_Problem requirements_. Exactly retype the opening line of the entries and every line after it, ending with the line that contains "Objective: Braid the". Skip all pictures.

_Input for this task_.

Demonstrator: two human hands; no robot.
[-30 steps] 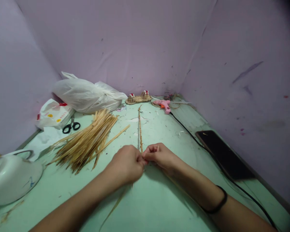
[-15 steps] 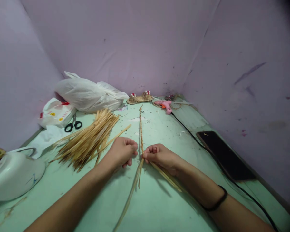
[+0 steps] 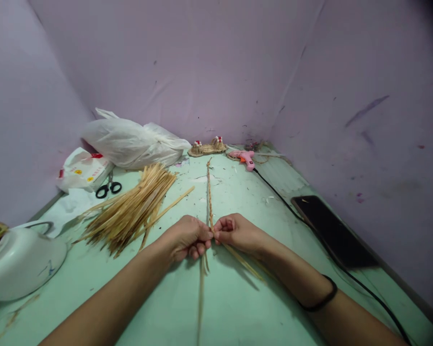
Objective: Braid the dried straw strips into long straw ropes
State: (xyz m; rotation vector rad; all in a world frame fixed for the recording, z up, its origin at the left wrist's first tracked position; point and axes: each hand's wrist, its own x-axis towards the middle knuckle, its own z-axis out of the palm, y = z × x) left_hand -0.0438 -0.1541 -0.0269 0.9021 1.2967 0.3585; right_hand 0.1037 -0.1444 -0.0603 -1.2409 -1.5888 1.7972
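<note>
A thin braid of straw (image 3: pixel 210 192) runs from a knotted far end down the middle of the tabletop to my hands. My right hand (image 3: pixel 238 234) pinches its near end between thumb and index finger. Fingertips of my left hand (image 3: pixel 192 239) close on the same spot from the other side, touching or almost touching the right ones. Loose straw strands (image 3: pixel 201 298) hang from under my left hand toward me, and more strands (image 3: pixel 243 262) slant out below the right. A dark band (image 3: pixel 323 298) circles my right forearm.
Left of my hands lies a straw bundle (image 3: pixel 133 209), with black-handled scissors (image 3: pixel 108 187), a box (image 3: pixel 88 169), a white bag (image 3: pixel 133 142) and a white bowl-like container (image 3: pixel 25 264) around it. A pink glue gun (image 3: pixel 246 157), its cord and a phone (image 3: pixel 334 230) lie right. Woven straw piece (image 3: pixel 207 148) behind.
My left hand has moved right and closed on the braid's near end beside my right hand. The long loose strand has swung from slanting left to hanging nearly straight toward me.
</note>
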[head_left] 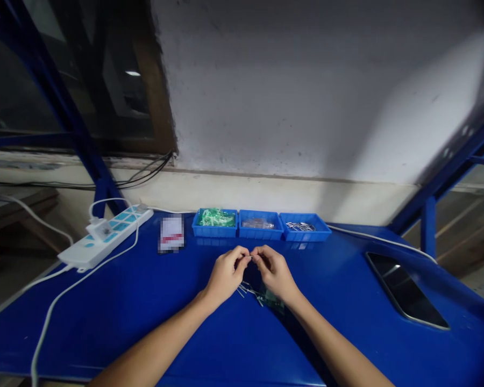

_Response to the exercise_.
Demonstrator: two human hands; no robot.
[-30 steps] 
[-15 steps] 
[+0 steps] 
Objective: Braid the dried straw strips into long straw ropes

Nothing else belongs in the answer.